» **WORK TO BE COMPLETED**
For each line of the data below, copy it if it holds the word "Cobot".
================================
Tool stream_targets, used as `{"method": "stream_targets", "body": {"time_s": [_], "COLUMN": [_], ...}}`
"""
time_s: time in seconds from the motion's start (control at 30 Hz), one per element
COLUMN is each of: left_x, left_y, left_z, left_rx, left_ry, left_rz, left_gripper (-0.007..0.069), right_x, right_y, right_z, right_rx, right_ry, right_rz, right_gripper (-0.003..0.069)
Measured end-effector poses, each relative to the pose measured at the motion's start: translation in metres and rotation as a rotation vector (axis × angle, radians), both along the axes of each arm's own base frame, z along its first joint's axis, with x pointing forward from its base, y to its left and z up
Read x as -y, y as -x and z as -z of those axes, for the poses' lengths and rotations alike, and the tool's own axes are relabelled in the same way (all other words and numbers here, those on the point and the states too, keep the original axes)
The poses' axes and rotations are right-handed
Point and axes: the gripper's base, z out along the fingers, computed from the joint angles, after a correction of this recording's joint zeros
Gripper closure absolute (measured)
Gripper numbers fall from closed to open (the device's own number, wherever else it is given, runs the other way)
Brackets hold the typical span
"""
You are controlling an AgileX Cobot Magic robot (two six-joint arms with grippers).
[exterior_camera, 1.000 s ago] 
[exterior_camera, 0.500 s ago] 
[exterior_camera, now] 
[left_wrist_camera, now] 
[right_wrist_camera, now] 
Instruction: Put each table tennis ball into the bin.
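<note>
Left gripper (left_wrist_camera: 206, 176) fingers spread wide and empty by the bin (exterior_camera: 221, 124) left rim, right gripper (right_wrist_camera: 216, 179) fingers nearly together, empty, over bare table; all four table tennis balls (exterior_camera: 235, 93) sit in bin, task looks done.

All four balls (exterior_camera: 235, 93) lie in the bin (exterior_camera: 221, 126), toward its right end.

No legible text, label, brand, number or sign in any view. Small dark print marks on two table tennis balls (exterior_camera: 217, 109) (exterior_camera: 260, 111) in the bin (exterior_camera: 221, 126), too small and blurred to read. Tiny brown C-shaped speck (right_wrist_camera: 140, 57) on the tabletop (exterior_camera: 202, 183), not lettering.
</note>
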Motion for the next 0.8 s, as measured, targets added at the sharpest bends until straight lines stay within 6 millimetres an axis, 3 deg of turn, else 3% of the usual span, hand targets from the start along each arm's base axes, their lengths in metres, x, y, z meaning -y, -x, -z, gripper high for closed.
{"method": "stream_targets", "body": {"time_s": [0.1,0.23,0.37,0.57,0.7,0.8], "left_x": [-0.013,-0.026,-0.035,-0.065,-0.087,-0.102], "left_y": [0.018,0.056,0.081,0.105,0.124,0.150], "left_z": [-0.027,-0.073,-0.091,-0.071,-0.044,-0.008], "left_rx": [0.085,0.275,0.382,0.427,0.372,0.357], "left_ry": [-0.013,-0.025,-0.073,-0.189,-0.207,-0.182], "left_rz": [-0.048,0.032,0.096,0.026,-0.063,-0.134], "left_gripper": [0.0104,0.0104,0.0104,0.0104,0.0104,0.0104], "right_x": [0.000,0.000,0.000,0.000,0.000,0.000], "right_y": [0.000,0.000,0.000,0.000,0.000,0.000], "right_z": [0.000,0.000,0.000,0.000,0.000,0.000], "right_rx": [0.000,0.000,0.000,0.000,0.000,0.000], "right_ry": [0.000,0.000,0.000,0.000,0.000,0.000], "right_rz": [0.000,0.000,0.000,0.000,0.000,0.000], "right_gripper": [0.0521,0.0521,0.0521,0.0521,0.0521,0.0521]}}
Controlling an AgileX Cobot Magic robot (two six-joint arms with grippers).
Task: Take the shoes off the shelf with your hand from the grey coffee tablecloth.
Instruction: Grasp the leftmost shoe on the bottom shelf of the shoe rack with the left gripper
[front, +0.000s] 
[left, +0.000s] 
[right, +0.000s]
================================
» **RESULT OF THE TASK**
You are controlling an AgileX Cobot Magic robot (two six-joint arms with grippers).
Controlling an AgileX Cobot Magic robot (two six-joint arms with grippers).

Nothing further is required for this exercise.